/basic-face-recognizer

Basic Front Face Recognition in Videos Using OpenCV

Primary LanguagePythonBSD 3-Clause "New" or "Revised" LicenseBSD-3-Clause

Basic Face Recognition in Videos Using OpenCV

A CLI program which can be used to find a specific person in a video footage

Archived project from 2016 HARVARD CS50

License: BSD


A. To recognize? Liv Tyler (Arwen) in LOTR
B. To recognize? Obama during a speech

source:  movieclips by rotten tomatoes - youtube.com, whitehouse.gov

💡🗒️ Note to Self:

📋 📐🔨 some time in the future:

  • Modify this program to output all the timpstamps where the target person was found in the vidoe footage
  • Another project that demonstrates more sophisticated face recognition techniques
  • Another project that demonstrates how face recognition algorithms can be thwarted (to preserve anonymity)

Objective

From 2016

Face detection can be found in a variety of applications, perhaps, most noticeably in digital and phone cameras. Today's cameras detect all faces in the image and auto-focus automatically to allow for the best possible overall picture.

Face recognition, on the other hand, is not as common. Not too long ago, after detecting all faces in an uploaded image, Facebook would ask the user to tag their friends in it. Today's Facebook can automatically do that.

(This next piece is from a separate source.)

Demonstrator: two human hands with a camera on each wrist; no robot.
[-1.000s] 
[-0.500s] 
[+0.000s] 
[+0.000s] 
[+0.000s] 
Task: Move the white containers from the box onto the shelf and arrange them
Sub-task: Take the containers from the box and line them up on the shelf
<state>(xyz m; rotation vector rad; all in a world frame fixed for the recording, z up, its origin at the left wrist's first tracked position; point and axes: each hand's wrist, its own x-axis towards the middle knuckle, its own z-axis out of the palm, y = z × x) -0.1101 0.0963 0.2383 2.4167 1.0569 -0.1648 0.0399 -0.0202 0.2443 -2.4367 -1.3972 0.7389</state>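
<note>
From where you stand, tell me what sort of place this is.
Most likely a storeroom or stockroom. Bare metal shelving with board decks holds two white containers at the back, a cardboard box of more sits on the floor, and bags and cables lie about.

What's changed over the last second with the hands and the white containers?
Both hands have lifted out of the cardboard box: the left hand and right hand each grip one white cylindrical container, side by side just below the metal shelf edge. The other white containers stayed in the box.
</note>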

Upload a picture of your friends and Facebook would not only detect faces in that picture but also recognize the friends those faces belong to! The application of face recognition does not end here.

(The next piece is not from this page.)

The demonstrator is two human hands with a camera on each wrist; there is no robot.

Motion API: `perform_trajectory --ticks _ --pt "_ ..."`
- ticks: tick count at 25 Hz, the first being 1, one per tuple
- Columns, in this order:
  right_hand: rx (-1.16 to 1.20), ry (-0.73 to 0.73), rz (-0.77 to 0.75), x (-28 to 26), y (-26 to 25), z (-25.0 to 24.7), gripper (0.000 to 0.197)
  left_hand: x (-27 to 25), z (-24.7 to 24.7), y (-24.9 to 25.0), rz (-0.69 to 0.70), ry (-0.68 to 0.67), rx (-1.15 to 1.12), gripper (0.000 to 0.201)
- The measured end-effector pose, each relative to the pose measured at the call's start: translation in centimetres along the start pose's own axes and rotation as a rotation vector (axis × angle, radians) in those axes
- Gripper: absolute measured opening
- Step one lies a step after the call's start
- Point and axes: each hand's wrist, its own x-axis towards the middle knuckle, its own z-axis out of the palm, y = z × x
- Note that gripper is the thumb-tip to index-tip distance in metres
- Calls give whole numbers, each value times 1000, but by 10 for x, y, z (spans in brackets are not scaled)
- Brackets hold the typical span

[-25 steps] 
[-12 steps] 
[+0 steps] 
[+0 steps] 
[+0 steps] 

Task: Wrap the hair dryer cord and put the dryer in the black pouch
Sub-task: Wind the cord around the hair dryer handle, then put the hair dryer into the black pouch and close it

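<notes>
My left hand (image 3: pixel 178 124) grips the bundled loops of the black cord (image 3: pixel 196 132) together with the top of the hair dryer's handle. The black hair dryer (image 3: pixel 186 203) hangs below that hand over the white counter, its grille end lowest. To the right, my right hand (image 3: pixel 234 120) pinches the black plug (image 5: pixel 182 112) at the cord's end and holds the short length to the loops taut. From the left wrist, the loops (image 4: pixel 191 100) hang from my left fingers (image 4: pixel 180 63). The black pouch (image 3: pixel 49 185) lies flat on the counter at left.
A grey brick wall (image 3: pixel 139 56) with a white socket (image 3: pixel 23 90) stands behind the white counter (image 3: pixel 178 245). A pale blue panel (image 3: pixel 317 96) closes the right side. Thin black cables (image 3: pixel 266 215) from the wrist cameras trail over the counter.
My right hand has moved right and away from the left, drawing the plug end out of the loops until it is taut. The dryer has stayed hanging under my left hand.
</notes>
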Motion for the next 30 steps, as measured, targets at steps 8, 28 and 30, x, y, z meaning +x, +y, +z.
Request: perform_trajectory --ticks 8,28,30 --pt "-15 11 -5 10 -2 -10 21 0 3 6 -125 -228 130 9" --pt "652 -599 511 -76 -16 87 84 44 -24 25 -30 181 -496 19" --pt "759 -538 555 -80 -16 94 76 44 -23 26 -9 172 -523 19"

There is an exciting potential for face recognition in the emerging field of social robotics. Household robots like Jibo can recognize members of the family. Through machine learning, Jibo can get better at recognizing people the more it sees them. It can watch out for intruders and look after your kids. Overtime, it can learn unique things about individual family members it interacts with. The possibilities are endless.


source:  hackaday.com, technabob.com

While we can’t all be as cool as Jibo who’s had plenty of time to learn and is most likely using proprietary face recognition techniques beyond the scope of this project, our aim is to demonstrates how basic face recognition—somewhat inaccurate as it may be—can be achieved using open-source computer vision (OpenCV).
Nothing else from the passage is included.